Point-of-care measurements reveal release of purines into venous blood of stroke patients

Nicholas Dale, Faming Tian, Ravjit Sagoo, Norman Phillips, Chris Imray, Christine Roffe, Nicholas Dale, Faming Tian, Ravjit Sagoo, Norman Phillips, Chris Imray, Christine Roffe

Abstract

Stroke is a leading cause of death and disability. Here, we examine whether point-of-care measurement of the purines, adenosine, inosine and hypoxanthine, which are downstream metabolites of ATP, has potential to assist the diagnosis of stroke. In a prospective observational study, patients who were suspected of having had a stroke, within 4.5 h of symptom onset and still displaying focal neurological symptoms at admission, were recruited. Clinical research staff in the Emergency Departments of two hospitals used a prototype biosensor array, SMARTCap, to measure the purines in the venous blood of stroke patients and healthy controls. In controls, the baseline purines were 7.1 ± (SD) 4.2 μM (n = 52), while in stroke patients, they were 11.6 ± 8.9 μM (n = 76). Using the National Institutes for Stoke Scale (NIHSS) to band the severity of stroke, we found that minor, moderate and severe strokes all gave significant elevation of blood purines above the controls. The purine levels fall over 24 h. This was most marked for patients with haemorrhagic strokes (5.1 ± 3.6 μM, n = 9 after 24 h). The purine levels measured on admission show a significant correlation with the volume of affected brain tissue determined by medical imaging in patients who had not received thrombolysis or mechanical thrombectomy. ClinicalTrials.gov Identifier: NCT02308605.

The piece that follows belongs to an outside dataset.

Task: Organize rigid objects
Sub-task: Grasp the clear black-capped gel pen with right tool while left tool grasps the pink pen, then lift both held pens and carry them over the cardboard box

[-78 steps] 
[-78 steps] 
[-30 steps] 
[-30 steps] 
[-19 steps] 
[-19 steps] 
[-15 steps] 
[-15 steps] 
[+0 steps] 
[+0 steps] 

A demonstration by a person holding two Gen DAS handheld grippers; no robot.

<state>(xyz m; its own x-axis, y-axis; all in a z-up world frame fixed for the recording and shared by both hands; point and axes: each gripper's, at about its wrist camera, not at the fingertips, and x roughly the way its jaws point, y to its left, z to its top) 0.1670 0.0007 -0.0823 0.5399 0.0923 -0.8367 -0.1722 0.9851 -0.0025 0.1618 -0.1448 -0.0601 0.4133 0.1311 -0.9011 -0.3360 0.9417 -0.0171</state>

Keywords: Biosensor; Cerebral ischemia; Point of care; Purines; Stroke.

Conflict of interest statement

ND, FT and CI declare the following conflicts of interest:

ND is a Founder and Director of Sarissa Biomedical Ltd. and has equity in this company. FT is employed by Sarissa Biomedical Ltd., the manufacturer of the biosensors used in the study and related in vitro diagnostic devices. FT, ND and CI are co-inventors on two patent applications relating to the measurement of purines as a diagnostic tool for brain ischaemia.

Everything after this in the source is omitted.